Exercise directions:
A verbatim reproduction of the lines below, from the line containing "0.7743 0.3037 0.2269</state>" through the line containing "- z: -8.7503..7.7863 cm", both ends included, is the whole required output.

________________

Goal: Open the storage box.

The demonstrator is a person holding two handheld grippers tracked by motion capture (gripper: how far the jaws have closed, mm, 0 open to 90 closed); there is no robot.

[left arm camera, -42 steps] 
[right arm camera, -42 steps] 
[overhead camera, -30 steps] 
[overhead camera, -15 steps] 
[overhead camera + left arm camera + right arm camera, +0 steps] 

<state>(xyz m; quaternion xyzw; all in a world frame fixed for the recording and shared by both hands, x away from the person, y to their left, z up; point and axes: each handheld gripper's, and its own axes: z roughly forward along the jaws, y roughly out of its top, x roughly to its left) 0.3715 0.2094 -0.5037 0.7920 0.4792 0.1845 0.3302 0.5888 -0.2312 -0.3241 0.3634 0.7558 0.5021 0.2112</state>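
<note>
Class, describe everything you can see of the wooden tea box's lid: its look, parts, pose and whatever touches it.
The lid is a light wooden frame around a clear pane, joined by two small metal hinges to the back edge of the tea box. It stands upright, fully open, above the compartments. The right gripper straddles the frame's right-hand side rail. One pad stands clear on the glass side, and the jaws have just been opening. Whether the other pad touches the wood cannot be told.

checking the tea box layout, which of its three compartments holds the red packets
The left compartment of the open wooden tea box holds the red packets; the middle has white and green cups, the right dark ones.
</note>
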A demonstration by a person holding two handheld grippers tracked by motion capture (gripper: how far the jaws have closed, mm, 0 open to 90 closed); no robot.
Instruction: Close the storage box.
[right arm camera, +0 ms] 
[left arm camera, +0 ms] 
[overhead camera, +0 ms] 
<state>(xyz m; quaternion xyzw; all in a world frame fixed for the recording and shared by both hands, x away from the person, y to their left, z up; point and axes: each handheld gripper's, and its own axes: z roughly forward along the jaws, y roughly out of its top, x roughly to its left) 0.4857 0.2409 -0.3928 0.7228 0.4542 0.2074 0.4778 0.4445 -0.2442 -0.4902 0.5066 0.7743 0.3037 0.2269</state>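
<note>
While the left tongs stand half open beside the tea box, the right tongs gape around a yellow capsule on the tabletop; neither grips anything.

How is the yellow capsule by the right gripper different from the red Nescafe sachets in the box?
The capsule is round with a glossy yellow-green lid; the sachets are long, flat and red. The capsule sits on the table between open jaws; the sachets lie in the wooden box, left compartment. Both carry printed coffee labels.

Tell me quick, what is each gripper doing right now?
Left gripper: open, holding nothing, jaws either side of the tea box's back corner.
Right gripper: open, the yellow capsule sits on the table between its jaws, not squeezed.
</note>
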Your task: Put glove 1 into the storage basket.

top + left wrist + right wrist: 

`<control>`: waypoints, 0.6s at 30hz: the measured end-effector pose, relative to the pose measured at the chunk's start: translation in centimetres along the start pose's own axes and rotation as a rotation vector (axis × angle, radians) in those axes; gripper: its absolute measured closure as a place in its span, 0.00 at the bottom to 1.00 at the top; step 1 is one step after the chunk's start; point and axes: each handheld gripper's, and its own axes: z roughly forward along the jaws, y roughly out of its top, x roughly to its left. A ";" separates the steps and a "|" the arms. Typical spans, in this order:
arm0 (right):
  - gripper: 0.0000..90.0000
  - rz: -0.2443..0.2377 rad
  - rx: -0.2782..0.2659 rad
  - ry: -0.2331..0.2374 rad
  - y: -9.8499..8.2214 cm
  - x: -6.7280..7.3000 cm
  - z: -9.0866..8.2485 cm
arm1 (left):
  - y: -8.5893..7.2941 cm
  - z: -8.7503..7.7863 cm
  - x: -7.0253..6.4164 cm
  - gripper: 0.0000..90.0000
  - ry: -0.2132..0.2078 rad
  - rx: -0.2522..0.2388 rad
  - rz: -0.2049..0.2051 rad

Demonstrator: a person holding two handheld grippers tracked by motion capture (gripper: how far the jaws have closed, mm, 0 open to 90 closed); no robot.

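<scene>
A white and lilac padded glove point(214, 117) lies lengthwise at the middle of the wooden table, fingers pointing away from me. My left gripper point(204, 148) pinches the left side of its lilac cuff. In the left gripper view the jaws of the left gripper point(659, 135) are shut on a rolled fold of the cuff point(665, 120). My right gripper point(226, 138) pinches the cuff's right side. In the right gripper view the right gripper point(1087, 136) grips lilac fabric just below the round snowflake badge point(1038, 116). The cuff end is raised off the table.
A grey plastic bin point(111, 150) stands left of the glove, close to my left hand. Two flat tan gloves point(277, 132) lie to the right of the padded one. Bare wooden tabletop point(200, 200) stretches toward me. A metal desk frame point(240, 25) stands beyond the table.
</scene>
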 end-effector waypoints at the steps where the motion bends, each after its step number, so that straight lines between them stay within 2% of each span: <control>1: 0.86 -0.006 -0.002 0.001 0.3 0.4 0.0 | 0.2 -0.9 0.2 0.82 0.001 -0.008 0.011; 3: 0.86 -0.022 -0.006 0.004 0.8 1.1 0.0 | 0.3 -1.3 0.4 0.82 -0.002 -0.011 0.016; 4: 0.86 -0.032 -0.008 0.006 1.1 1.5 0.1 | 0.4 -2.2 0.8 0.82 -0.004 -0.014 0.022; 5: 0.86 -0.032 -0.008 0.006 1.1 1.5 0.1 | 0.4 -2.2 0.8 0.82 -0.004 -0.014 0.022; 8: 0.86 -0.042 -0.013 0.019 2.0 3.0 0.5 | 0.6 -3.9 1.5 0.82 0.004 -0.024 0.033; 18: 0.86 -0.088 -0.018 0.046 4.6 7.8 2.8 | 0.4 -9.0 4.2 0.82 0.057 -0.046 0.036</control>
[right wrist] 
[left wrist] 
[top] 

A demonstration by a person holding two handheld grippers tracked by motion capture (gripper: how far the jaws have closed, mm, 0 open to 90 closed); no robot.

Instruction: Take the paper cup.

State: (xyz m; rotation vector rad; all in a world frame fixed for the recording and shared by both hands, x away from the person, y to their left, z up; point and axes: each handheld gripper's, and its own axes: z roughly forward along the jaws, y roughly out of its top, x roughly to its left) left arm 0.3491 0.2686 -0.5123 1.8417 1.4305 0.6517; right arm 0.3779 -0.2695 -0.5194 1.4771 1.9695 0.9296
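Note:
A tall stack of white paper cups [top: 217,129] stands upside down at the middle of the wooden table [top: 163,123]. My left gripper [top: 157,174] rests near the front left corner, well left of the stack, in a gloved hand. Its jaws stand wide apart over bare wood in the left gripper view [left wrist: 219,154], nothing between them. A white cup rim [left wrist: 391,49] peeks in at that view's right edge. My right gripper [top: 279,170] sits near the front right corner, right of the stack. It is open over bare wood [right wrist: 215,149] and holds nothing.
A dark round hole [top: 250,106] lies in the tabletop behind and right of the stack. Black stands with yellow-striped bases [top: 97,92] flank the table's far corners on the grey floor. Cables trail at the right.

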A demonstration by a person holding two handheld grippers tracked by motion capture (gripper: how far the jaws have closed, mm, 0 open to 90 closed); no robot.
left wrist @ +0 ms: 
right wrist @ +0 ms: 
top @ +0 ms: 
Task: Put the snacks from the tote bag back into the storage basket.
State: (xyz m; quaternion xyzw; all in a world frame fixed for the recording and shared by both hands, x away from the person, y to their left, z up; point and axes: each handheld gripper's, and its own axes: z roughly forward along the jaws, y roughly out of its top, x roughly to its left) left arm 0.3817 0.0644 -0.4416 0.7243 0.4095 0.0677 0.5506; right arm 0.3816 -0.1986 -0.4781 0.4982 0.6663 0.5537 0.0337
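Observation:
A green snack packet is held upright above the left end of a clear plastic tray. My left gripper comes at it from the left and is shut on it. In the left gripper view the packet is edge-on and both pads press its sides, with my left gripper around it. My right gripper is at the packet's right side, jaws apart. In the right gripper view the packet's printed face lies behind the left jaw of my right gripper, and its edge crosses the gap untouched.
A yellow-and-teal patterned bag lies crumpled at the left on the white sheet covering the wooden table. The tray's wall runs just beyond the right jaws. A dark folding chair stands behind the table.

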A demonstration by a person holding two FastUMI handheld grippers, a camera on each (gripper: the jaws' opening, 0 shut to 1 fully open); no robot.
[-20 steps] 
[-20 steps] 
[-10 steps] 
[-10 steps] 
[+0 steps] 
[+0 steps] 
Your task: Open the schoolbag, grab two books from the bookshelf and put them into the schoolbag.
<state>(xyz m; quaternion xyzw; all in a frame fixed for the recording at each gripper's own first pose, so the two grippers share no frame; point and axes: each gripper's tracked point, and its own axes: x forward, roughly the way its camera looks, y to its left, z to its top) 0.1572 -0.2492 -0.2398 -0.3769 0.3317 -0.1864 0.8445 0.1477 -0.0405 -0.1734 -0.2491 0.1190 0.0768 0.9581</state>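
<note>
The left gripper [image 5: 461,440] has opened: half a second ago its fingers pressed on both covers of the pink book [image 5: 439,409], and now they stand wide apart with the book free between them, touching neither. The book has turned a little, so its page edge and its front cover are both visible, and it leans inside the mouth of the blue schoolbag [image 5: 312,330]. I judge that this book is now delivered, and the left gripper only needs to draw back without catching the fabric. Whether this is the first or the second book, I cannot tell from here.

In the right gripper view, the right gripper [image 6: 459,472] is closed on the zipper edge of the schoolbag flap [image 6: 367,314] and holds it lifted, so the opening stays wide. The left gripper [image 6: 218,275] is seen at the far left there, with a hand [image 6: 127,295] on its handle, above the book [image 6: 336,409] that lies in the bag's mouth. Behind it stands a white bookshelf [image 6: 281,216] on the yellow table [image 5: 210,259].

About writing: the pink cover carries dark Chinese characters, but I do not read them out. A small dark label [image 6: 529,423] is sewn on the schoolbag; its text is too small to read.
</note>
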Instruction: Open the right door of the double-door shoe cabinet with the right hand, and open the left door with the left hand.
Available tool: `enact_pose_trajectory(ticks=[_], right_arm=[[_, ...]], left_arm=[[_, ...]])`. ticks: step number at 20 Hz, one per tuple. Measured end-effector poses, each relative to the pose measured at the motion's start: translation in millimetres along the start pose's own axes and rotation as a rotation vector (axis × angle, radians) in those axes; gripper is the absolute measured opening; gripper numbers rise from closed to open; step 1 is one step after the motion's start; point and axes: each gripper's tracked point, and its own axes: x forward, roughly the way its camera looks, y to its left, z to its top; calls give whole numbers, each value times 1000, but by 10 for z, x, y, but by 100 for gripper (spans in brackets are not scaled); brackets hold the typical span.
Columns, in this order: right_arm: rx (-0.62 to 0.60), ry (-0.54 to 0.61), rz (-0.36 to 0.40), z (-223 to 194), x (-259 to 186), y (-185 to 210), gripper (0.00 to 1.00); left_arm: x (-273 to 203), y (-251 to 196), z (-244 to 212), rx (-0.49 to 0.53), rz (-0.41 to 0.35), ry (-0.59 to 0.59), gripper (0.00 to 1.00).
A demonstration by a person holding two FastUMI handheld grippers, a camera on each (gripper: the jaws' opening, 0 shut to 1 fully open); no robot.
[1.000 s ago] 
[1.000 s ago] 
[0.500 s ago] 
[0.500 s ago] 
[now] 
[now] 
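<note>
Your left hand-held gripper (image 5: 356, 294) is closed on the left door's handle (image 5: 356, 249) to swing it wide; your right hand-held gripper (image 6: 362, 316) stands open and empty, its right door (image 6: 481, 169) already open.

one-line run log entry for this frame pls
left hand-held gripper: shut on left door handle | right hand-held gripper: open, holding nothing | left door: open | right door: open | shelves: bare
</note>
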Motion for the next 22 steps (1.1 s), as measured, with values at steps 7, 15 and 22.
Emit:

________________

Answer box:
<state>(xyz m; quaternion xyzw; all in a world frame fixed for the recording and shared by both hands, x away from the person, y to their left, z up; point and axes: each handheld gripper's, and its own axes: z roughly forward along the jaws, y roughly out of its top, x roughly to its left) 0.4857 0.2409 -0.3928 0.7228 0.4542 0.2074 0.4778 0.4445 -0.2442 -0.4902 0.5066 0.7743 0.3037 0.2269</state>
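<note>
While the left tongs stand half open beside the tea box, the right tongs gape around a yellow capsule on the tabletop; neither grips anything.

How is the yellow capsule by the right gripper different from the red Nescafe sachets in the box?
The capsule is round with a glossy yellow-green lid; the sachets are long, flat and red. The capsule sits on the table between open jaws; the sachets lie in the wooden box, left compartment. Both carry printed coffee labels.

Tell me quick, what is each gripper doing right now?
Left gripper: open, holding nothing, jaws either side of the tea box's back corner.
Right gripper: open, the yellow capsule sits on the table between its jaws, not squeezed.
</note>
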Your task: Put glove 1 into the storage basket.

top + left wrist + right wrist: 

`<control>`: waypoints, 0.6s at 30hz: the measured end-effector pose, relative to the pose measured at the chunk's start: translation in centimetres along the start pose's own axes and rotation as a rotation vector (axis × angle, radians) in those axes; gripper: its absolute measured closure as a place in its span, 0.00 at the bottom to 1.00 at the top; step 1 is one step after the chunk's start; point and axes: each handheld gripper's, and its own axes: z roughly forward along the jaws, y roughly out of its top, x roughly to its left. A ";" separates the steps and a "|" the arms. Typical spans, in this order:
arm0 (right):
  - gripper: 0.0000..90.0000
  - rz: -0.2443..0.2377 rad
  - rx: -0.2782..0.2659 rad
  - ry: -0.2331..0.2374 rad
  - y: -9.8499..8.2214 cm
  - x: -6.7280..7.3000 cm
  - z: -9.0866..8.2485 cm
arm1 (left):
  - y: -8.5893..7.2941 cm
  - z: -8.7503..7.7863 cm

No further answer is needed.